■ Assigned task
Copy the data that follows exactly. Include no pictures.

================

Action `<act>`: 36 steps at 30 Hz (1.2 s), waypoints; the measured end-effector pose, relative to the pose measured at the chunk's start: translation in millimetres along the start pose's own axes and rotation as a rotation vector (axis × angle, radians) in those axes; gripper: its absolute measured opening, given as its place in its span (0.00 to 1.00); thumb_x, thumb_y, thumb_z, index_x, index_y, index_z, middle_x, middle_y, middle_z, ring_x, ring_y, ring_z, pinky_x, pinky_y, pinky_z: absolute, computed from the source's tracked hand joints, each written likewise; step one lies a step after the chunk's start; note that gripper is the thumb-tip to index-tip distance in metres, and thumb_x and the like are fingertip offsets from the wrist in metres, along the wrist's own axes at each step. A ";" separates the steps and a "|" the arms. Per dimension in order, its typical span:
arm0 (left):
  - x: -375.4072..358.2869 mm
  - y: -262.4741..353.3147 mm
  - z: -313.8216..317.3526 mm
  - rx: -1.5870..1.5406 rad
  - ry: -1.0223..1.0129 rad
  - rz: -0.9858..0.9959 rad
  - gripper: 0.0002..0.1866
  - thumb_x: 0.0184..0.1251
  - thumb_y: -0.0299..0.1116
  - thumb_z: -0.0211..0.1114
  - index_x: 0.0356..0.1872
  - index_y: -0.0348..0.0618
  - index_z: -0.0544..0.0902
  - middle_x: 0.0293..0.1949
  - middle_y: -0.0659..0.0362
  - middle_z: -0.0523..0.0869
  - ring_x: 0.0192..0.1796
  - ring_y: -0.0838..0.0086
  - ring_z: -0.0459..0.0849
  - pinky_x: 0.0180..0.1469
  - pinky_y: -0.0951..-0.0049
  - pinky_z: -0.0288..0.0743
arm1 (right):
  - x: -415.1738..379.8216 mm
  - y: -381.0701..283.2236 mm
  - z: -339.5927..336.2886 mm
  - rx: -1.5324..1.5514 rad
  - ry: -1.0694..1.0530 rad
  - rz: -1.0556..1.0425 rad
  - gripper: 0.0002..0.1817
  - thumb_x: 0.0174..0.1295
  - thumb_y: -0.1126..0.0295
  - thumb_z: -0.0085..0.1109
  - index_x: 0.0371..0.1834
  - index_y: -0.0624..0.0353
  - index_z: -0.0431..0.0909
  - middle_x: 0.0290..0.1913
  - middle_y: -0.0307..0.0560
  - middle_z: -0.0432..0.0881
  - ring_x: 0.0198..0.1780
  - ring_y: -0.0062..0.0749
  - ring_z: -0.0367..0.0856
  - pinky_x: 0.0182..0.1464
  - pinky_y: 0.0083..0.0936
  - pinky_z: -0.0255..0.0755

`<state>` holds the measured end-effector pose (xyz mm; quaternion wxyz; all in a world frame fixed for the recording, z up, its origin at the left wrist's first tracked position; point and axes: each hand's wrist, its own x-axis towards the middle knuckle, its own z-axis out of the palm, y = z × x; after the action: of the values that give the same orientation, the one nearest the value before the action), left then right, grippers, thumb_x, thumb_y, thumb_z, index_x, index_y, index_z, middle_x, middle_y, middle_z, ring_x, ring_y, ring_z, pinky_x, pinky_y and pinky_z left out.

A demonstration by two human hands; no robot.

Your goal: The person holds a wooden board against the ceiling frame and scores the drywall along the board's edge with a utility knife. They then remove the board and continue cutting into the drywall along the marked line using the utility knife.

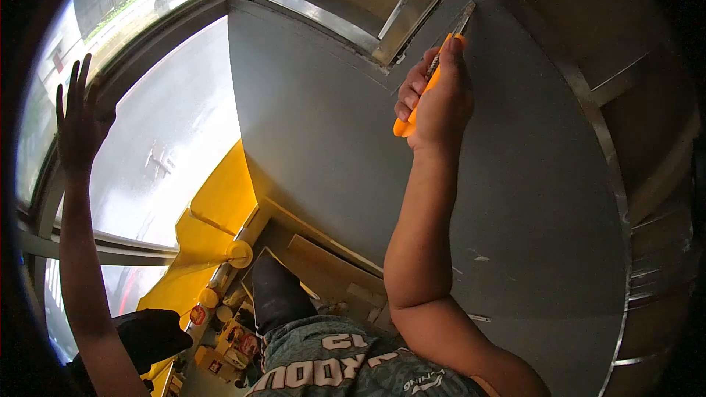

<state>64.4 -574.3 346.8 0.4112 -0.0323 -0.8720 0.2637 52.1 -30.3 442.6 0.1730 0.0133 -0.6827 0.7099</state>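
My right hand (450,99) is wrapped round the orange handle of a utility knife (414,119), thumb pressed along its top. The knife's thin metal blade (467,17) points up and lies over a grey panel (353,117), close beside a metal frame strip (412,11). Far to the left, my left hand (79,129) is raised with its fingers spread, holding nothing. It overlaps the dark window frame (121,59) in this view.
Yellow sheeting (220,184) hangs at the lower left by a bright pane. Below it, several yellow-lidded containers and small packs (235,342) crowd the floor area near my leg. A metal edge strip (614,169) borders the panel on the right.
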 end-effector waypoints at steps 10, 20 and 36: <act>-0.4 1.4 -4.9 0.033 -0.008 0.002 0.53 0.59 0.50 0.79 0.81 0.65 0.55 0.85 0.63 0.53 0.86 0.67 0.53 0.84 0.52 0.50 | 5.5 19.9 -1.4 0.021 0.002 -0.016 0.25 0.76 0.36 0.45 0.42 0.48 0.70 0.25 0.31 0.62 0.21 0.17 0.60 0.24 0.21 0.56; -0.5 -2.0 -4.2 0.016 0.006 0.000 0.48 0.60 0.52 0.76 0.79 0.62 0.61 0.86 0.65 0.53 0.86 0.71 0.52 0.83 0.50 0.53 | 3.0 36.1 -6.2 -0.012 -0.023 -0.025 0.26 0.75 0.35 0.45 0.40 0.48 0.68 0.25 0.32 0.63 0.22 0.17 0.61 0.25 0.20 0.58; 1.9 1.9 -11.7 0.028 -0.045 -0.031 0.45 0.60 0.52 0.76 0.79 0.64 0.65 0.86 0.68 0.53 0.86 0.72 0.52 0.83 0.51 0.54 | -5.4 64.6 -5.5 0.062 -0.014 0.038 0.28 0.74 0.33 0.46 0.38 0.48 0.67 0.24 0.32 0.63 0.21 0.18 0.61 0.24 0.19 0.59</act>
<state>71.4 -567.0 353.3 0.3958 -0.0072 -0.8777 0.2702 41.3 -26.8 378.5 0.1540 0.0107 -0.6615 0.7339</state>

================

■ Solved exercise
Action `<act>`: 36 steps at 30 Hz (1.2 s), waypoints; the measured end-effector pose, relative to the pose measured at the chunk's start: translation in millimetres along the start pose's own axes and rotation as a rotation vector (axis × angle, radians) in those axes; gripper: its absolute measured opening, given as its place in its span (0.00 to 1.00); thumb_x, thumb_y, thumb_z, index_x, index_y, index_z, middle_x, middle_y, middle_z, ring_x, ring_y, ring_z, pinky_x, pinky_y, pinky_z: absolute, computed from the source's tracked hand joints, each written likewise; step one lies a step after the chunk's start; note that gripper is the thumb-tip to index-tip distance in metres, and thumb_x and the like are fingertip offsets from the wrist in metres, along the wrist's own axes at each step. A ";" separates the steps and a "|" the arms. Per dimension in order, its typical span:
arm0 (left):
  - x: -375.4072..358.2869 mm
  - y: -262.4741..353.3147 mm
  - z: -313.8216..317.3526 mm
  - rx: -1.5870..1.5406 rad
  - ry: -1.0223..1.0129 rad
  - rz: -0.9858..0.9959 rad
  - gripper: 0.0002..0.1866
  - thumb_x: 0.0184..0.1251
  - thumb_y: -0.0299..0.1116
  - thumb_z: -0.0211..0.1114
  - index_x: 0.0356..0.1872
  - index_y: -0.0348..0.0618
  - index_z: -0.0544..0.0902
  - middle_x: 0.0293..0.1949
  - middle_y: -0.0659..0.0362
  - middle_z: -0.0523..0.0869
  - ring_x: 0.0192..0.1796
  - ring_y: -0.0838..0.0086
  - ring_z: -0.0459..0.0849
  - pinky_x: 0.0180..0.1469
  - pinky_y: -0.0951..-0.0049
  - pinky_z: -0.0288..0.0743
arm1 (right):
  - x: -415.1738..379.8216 mm
  - y: -381.0701..283.2236 mm
  - z: -339.5927..336.2886 mm
  - rx: -1.5324..1.5514 rad
  - ry: -1.0694..1.0530 rad
  - rz: -1.0556..1.0425 rad
  - gripper: 0.0002..0.1817
  - thumb_x: 0.0174..0.1295
  - thumb_y: -0.1126..0.0295
  - thumb_z: -0.0085..0.1109
  - index_x: 0.0371..0.1834
  - index_y: -0.0624..0.0353
  - index_z: -0.0431..0.0909
  - middle_x: 0.0290..0.1913
  - middle_y: -0.0307..0.0560
  - middle_z: -0.0432..0.0881
  - ring_x: 0.0198..0.1780
  - ring_y: -0.0062..0.0749
  - ring_z: -0.0367..0.0856
  - pinky_x: 0.0182..0.1464
  - pinky_y: 0.0083..0.0936
  - pinky_z: -0.0255..0.0755

`<state>` holds the measured end-effector pose (xyz mm; quaternion wxyz; all in a world frame fixed for the recording, z up, its origin at the left wrist's first tracked position; point and axes: each hand's wrist, its own x-axis towards the middle knuckle, its own z-axis out of the palm, y = z × x; after the action: of the values that give the same orientation, the one nearest the value before the action), left then right, grippers, thumb_x, thumb_y, thumb_z, index_x, index_y, index_z, middle_x, middle_y, middle_z, ring_x, ring_y, ring_z, pinky_x, pinky_y and pinky_z left out.

A demonstration by two human hands; no robot.

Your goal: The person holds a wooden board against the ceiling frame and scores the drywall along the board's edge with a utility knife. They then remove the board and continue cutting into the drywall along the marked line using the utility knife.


<state>64.4 -574.3 346.8 0.4112 -0.0323 -0.8720 0.2637 52.1 -30.3 442.6 0.1730 0.0133 -0.6827 0.7099</state>
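My right hand (450,99) is wrapped round the orange handle of a utility knife (414,119), thumb pressed along its top. The knife's thin metal blade (467,17) points up and lies over a grey panel (353,117), close beside a metal frame strip (412,11). Far to the left, my left hand (79,129) is raised with its fingers spread, holding nothing. It overlaps the dark window frame (121,59) in this view.
Yellow sheeting (220,184) hangs at the lower left by a bright pane. Below it, several yellow-lidded containers and small packs (235,342) crowd the floor area near my leg. A metal edge strip (614,169) borders the panel on the right.
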 end-effector waypoints at steps 10, 20 and 36: <act>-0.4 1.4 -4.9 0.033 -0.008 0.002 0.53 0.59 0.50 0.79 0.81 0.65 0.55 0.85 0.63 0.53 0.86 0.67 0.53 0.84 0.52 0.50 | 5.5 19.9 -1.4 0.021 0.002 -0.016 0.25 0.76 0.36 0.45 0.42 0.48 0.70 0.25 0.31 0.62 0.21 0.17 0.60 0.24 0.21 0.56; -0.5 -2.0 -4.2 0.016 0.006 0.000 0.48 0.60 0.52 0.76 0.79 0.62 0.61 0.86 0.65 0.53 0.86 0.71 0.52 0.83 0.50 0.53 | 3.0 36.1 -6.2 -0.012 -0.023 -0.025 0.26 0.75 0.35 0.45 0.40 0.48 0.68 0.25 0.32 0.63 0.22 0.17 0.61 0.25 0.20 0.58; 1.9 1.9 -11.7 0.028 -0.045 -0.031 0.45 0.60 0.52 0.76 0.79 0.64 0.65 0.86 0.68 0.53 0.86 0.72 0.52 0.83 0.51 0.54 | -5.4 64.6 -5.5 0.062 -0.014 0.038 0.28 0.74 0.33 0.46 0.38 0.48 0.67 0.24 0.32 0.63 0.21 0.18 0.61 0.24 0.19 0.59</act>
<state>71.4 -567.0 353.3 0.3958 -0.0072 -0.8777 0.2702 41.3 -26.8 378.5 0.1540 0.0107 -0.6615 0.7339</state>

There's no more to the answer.